O funcionamento do FULL JOIN pode ser considerado uma combinação do LEFT JOIN e o RIGHT JOIN, ou seja, quando se realiza uma junção entre duas tabelas A e B através do FULL JOIN, obtém-se como resultado uma combinação das linhas de A e B que respeitam a condição definida na cláusula ON e também farão parte do resultado as linhas de ambas as tabelas que não foram associadas.

Vejamos na prática. O comando abaixo realiza o FULL JOIN entre as tabelas que criamos para testar as junções:

SELECT * FROM #a a
FULL JOIN #b b
   ON a.id = b.id

A figura abaixo exibe o resultado deste comando:


CROSS JOIN

O CROSS JOIN diferencia-se dos outros tipos de junção, pois não permite que seja especificada uma condição para a junção (Cláusula ON). Assim, o resultado será uma combinação de TODAS as linhas da primeira tabela com TODAS as linhas da segunda tabela.

Esse é um dos tipos de junção menos utilizados, talvez pelo risco apresentado ao combinar duas tabelas com muitos registros ou mesmo por não permitir a criação de uma condição de junção, o que não é interessante para explorar dados relacionais.

O comando abaixo realiza o CROSS JOIN entre nossas tabelas de teste:

SELECT * FROM #a
CROSS JOIN #b

Observe que não há filtro. Define-se apenas quais tabelas participarão da junção. O resultado este comando é exibido na figura abaixo:


No resultado acima, verificamos que cada linha da tabela #a foi combinada com uma linha da tabela #b, não houve filtros ou restrições.

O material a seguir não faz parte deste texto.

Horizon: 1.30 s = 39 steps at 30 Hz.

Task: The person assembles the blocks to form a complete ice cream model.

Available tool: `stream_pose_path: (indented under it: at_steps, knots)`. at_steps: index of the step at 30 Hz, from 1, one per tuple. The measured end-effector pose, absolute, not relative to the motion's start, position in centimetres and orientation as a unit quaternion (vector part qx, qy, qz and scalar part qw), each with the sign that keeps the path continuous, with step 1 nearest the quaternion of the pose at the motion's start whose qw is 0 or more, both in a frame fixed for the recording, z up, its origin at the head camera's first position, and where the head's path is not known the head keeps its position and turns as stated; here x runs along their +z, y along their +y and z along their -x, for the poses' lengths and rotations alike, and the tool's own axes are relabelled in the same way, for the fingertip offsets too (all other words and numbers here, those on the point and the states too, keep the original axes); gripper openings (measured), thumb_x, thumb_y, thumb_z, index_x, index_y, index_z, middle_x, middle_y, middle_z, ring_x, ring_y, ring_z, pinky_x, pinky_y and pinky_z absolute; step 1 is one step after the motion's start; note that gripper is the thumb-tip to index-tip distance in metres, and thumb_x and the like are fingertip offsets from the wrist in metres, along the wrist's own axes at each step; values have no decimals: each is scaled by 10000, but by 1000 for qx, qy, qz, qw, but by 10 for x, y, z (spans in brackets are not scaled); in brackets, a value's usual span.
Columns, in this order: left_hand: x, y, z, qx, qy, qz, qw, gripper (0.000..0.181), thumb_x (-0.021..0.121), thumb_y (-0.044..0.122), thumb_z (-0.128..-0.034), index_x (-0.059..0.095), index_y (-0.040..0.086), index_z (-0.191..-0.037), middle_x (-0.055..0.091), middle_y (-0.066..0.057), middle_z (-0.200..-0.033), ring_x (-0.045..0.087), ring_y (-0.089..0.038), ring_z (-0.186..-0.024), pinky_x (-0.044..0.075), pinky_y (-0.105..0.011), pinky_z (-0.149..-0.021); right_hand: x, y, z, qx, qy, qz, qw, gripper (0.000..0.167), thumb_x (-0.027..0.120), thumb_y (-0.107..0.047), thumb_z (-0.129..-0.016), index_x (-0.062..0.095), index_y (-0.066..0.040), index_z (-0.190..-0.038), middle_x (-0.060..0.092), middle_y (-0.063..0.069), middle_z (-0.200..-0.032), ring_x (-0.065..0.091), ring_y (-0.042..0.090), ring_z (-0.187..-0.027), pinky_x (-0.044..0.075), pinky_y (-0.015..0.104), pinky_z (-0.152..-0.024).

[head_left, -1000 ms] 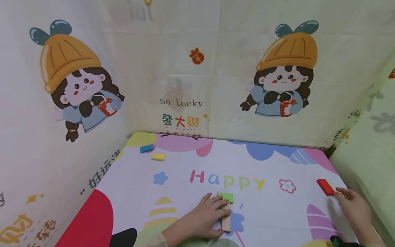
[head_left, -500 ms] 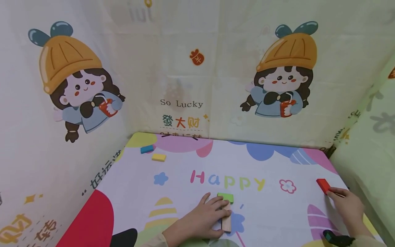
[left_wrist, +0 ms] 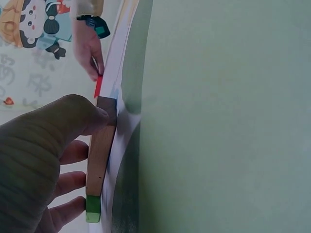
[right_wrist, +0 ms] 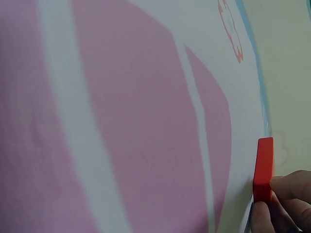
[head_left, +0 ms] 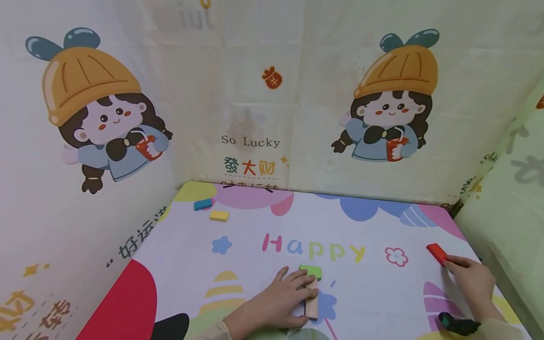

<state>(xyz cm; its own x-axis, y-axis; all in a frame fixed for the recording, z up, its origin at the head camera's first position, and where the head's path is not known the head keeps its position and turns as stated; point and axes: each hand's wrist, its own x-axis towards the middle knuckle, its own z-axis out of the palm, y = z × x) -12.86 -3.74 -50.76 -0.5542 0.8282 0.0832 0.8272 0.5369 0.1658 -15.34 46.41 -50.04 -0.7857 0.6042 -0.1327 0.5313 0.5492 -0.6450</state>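
Note:
My left hand (head_left: 284, 296) lies over a plain wooden block (head_left: 312, 308), its thumb at the near end and fingertips along the side. A green block (head_left: 312, 272) lies crosswise at the far end, close to my fingertips. In the left wrist view the wooden block (left_wrist: 101, 155) and green block (left_wrist: 93, 208) line up end to end. At the right of the table, my right hand (head_left: 473, 281) pinches a red block (head_left: 437, 254) by one end. The right wrist view shows the red block (right_wrist: 264, 167) between thumb and fingers.
A blue block (head_left: 203, 204) and a yellow block (head_left: 219, 216) lie near the back left of the printed table mat (head_left: 340, 222). Patterned cloth walls (head_left: 314, 118) rise behind and at both sides. My right wrist wears a dark band (head_left: 458, 325).
My right hand has moved left, carrying the red block along and turning it slightly. The left hand and the blocks beneath it stay put.

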Motion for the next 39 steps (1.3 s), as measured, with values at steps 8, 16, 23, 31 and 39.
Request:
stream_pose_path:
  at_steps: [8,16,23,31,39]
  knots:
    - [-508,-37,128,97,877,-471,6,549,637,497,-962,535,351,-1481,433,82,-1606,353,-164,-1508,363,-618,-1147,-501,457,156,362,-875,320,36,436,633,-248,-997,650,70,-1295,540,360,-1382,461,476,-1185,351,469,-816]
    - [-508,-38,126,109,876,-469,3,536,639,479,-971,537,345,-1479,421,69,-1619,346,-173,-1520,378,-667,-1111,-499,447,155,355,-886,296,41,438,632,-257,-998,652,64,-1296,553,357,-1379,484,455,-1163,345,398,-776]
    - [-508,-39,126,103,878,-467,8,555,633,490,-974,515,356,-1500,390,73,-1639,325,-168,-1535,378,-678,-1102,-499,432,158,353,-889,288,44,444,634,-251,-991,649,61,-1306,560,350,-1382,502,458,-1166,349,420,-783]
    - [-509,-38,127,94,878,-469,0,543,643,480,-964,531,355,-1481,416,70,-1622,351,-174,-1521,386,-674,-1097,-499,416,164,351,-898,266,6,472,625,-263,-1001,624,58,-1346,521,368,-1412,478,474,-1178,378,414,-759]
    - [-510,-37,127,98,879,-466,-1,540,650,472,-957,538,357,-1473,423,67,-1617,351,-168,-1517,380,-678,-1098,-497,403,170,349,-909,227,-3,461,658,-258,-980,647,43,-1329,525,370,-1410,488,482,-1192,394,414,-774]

É preciso ter cuidado ao utilizar CROSS JOIN, pois devido à ausência de condições de junção, seu resultado pode apresentar um número muito grande de linhas (o número de linhas do resultado será sempre igual à multiplicação do número de linhas das tabelas participantes), o que pode causar impactos na performance do processamento, leitura e escrita em disco (I/O) e também gerar um grande tráfego na rede onde se localiza a instância do SQL Server.

SELF JOIN

Algumas pessoa costumam dar o nome de SELF JOIN para as junções onde uma tabela é associada a ela mesma. Todas as junções descritas acima podem ser utilizadas para realizar um SELF JOIN.

ALGUMAS DICAS...

  • Procure criar índices para os campos utilizados com frequencia para realizar junções, garantindo assim uma performance maior no processamento das junções.
  • Evite utilizar o CROSS JOIN. Ele pode impactar seriamente no desempenho de seu servidor SQL Server.